= Information provided =
+---+

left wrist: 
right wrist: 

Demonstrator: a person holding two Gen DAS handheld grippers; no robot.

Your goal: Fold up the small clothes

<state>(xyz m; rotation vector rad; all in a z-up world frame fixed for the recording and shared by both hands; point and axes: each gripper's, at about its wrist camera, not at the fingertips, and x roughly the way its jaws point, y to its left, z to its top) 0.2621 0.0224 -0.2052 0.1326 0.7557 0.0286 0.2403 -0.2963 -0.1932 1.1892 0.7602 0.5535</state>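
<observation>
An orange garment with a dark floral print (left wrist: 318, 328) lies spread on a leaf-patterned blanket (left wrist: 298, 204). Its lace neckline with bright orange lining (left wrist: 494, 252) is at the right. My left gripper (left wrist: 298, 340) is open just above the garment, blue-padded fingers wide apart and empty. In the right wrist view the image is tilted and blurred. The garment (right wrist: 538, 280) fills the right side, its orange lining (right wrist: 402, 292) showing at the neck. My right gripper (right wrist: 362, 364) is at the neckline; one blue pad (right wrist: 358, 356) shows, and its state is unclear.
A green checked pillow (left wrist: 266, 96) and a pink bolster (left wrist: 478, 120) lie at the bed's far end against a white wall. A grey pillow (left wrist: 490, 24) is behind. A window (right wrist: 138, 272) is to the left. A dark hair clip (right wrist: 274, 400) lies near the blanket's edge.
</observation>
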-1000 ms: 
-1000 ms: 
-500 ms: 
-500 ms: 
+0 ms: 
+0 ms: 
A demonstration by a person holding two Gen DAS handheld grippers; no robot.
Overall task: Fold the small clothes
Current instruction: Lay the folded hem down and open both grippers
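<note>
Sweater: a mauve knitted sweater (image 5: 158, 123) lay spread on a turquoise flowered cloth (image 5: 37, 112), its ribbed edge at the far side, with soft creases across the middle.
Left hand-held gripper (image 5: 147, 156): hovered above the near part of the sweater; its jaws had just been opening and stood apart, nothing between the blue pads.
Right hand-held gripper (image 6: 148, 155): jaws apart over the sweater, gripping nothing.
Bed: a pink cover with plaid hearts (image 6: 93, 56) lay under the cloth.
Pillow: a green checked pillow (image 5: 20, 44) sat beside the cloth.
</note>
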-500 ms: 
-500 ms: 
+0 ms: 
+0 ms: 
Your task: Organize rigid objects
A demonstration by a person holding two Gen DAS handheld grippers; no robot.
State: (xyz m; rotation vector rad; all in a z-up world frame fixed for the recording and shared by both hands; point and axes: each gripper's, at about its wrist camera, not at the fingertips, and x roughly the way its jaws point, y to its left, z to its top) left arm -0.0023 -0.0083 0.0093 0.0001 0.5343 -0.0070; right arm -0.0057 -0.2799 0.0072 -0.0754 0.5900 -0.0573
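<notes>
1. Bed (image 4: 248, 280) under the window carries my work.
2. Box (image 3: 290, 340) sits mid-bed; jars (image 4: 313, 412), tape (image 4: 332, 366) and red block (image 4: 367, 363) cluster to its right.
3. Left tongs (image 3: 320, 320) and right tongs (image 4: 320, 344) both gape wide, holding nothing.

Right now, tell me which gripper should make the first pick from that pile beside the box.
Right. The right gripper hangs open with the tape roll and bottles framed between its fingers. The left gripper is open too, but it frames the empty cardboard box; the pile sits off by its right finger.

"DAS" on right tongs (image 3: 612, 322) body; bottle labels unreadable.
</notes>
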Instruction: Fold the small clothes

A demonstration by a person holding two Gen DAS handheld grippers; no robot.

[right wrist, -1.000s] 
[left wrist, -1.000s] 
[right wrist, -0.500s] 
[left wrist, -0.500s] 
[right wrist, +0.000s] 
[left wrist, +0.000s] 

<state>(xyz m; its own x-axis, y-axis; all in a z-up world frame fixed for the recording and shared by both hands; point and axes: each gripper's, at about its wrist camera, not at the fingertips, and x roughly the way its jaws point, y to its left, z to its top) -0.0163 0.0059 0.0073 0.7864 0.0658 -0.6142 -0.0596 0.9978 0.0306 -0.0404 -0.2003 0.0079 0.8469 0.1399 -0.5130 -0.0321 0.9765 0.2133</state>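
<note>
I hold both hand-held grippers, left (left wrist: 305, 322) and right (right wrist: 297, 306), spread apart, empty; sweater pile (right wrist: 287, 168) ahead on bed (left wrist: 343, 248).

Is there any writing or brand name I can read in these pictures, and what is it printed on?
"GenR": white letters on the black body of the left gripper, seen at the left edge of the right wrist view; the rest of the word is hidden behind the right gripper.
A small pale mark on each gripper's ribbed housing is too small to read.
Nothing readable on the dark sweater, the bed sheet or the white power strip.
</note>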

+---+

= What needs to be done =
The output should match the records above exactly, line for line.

= Solved problem =
left wrist: 
right wrist: 

Demonstrator: a person holding two Gen DAS handheld grippers; no robot.

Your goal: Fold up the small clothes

<state>(xyz m; rotation vector rad; all in a z-up world frame fixed for the recording and shared by both hands; point and axes: each gripper's, at about its wrist camera, not at the fingertips, and x roughly the way its jaws point, y to its left, z to its top) 0.2621 0.0224 -0.2052 0.1326 0.7557 0.0286 0.2403 -0.2963 -0.1932 1.1892 0.7602 0.5535</state>
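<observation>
An orange garment with a dark floral print (left wrist: 318, 328) lies spread on a leaf-patterned blanket (left wrist: 298, 204). Its lace neckline with bright orange lining (left wrist: 494, 252) is at the right. My left gripper (left wrist: 298, 340) is open just above the garment, blue-padded fingers wide apart and empty. In the right wrist view the image is tilted and blurred. The garment (right wrist: 538, 280) fills the right side, its orange lining (right wrist: 402, 292) showing at the neck. My right gripper (right wrist: 362, 364) is at the neckline; one blue pad (right wrist: 358, 356) shows, and its state is unclear.
A green checked pillow (left wrist: 266, 96) and a pink bolster (left wrist: 478, 120) lie at the bed's far end against a white wall. A grey pillow (left wrist: 490, 24) is behind. A window (right wrist: 138, 272) is to the left. A dark hair clip (right wrist: 274, 400) lies near the blanket's edge.
</observation>
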-1000 ms: 
-1000 ms: 
-500 ms: 
-500 ms: 
+0 ms: 
+0 ms: 
A demonstration by a person holding two Gen DAS handheld grippers; no robot.
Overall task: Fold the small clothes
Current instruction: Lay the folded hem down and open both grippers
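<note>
Sweater: a mauve knitted sweater (image 5: 158, 123) lay spread on a turquoise flowered cloth (image 5: 37, 112), its ribbed edge at the far side, with soft creases across the middle.
Left hand-held gripper (image 5: 147, 156): hovered above the near part of the sweater; its jaws had just been opening and stood apart, nothing between the blue pads.
Right hand-held gripper (image 6: 148, 155): jaws apart over the sweater, gripping nothing.
Bed: a pink cover with plaid hearts (image 6: 93, 56) lay under the cloth.
Pillow: a green checked pillow (image 5: 20, 44) sat beside the cloth.
</note>
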-500 ms: 
-500 ms: 
+0 ms: 
+0 ms: 
Your task: Organize rigid objects
A demonstration by a person holding two Gen DAS handheld grippers; no robot.
State: (xyz m; rotation vector rad; all in a z-up world frame fixed for the recording and shared by both hands; point and axes: each gripper's, at about its wrist camera, not at the fingertips, and x roughly the way its jaws point, y to its left, z to its top) left arm -0.0023 -0.0083 0.0093 0.0001 0.5343 -0.0070; right arm -0.0057 -0.2799 0.0072 -0.0754 0.5900 -0.0573
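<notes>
1. Bed (image 4: 248, 280) under the window carries my work.
2. Box (image 3: 290, 340) sits mid-bed; jars (image 4: 313, 412), tape (image 4: 332, 366) and red block (image 4: 367, 363) cluster to its right.
3. Left tongs (image 3: 320, 320) and right tongs (image 4: 320, 344) both gape wide, holding nothing.

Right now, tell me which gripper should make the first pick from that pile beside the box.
Right. The right gripper hangs open with the tape roll and bottles framed between its fingers. The left gripper is open too, but it frames the empty cardboard box; the pile sits off by its right finger.

"DAS" on right tongs (image 3: 612, 322) body; bottle labels unreadable.
</notes>
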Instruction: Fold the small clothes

A demonstration by a person holding two Gen DAS handheld grippers; no robot.

[right wrist, -1.000s] 
[left wrist, -1.000s] 
[right wrist, -0.500s] 
[left wrist, -0.500s] 
[right wrist, +0.000s] 
[left wrist, +0.000s] 

<state>(xyz m; its own x-axis, y-axis; all in a z-up world frame fixed for the recording and shared by both hands; point and axes: each gripper's, at about its wrist camera, not at the fingertips, and x roughly the way its jaws point, y to its left, z to its top) -0.0163 0.0059 0.0073 0.7864 0.0658 -0.6142 -0.0596 0.9978 0.0306 -0.0404 -0.2003 0.0079 0.8469 0.1399 -0.5130 -0.0321 0.9765 0.2133</state>
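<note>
I hold both hand-held grippers, left (left wrist: 305, 322) and right (right wrist: 297, 306), spread apart, empty; sweater pile (right wrist: 287, 168) ahead on bed (left wrist: 343, 248).

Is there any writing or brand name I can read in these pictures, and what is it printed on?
"GenR": white letters on the black body of the left gripper, seen at the left edge of the right wrist view; the rest of the word is hidden behind the right gripper.
A small pale mark on each gripper's ribbed housing is too small to read.
Nothing readable on the dark sweater, the bed sheet or the white power strip.
</note>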

This answer has no further content.